What you should do :: Give back, word for word, the lines in the listing below from the one holding "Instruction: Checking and" down to the one holding "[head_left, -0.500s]", both ends included.
◇ ◇ ◇ ◇ ◇
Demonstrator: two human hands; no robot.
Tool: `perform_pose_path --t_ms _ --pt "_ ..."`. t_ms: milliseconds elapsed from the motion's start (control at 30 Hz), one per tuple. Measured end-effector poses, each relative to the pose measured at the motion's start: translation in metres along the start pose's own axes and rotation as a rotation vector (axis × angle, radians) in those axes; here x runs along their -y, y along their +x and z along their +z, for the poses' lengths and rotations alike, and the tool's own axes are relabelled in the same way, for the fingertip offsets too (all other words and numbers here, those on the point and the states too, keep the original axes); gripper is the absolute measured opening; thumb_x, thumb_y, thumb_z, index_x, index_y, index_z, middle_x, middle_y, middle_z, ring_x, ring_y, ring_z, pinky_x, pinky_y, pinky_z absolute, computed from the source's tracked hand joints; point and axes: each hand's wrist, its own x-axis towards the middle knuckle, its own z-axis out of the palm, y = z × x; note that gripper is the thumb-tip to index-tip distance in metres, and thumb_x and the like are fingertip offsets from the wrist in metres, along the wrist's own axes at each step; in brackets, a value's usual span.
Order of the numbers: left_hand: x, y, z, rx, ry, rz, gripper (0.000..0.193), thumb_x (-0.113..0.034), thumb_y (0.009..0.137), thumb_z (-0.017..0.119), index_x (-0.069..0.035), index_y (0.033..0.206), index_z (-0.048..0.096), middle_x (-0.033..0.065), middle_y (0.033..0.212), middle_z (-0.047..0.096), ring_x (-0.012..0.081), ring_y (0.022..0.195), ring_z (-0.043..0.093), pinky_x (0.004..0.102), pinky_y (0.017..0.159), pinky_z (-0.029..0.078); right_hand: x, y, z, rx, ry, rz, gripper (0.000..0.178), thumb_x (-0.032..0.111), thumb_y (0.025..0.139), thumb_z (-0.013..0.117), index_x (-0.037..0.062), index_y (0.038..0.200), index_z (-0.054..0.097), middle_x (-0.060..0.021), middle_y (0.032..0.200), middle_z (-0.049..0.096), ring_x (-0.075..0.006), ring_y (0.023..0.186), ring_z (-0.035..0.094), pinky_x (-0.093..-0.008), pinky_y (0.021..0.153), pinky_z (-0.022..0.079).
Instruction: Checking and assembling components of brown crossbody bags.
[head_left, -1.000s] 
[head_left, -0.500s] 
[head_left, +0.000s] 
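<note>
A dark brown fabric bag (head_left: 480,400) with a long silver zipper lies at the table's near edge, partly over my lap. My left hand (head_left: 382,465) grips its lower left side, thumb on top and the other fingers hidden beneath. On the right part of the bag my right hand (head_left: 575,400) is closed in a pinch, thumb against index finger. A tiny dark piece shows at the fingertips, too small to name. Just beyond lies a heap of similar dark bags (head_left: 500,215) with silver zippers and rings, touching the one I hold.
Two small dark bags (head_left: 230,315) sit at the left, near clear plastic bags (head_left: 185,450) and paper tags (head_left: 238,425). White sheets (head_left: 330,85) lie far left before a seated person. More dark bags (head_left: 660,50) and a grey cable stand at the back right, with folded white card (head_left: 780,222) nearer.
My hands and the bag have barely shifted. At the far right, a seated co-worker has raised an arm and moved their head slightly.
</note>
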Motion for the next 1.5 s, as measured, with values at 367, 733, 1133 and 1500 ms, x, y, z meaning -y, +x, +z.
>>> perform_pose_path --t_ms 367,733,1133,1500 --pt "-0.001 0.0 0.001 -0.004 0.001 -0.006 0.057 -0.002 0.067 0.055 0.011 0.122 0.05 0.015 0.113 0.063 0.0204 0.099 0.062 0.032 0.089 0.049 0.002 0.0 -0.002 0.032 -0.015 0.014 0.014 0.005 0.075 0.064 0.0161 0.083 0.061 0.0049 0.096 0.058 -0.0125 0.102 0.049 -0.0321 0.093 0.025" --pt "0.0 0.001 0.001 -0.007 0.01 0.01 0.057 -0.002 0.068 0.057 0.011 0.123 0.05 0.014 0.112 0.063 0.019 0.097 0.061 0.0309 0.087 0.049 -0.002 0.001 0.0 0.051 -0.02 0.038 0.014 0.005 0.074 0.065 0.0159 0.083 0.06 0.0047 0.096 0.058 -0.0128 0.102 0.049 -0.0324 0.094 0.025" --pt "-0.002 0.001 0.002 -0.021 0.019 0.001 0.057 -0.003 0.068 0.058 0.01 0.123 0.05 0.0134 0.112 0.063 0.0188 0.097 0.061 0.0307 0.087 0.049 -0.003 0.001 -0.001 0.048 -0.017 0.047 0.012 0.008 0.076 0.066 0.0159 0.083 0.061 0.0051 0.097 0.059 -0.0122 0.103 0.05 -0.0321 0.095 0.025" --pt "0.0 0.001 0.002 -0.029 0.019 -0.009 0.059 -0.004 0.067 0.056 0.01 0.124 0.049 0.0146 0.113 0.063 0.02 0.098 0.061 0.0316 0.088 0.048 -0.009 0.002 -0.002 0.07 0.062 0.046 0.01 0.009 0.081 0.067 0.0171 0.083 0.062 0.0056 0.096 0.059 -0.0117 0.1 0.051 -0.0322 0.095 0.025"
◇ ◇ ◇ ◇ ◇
Result of the exercise ::
Instruction: Checking and assembling components of brown crossbody bags.
[head_left, -1.000s] 
[head_left, -0.500s] 

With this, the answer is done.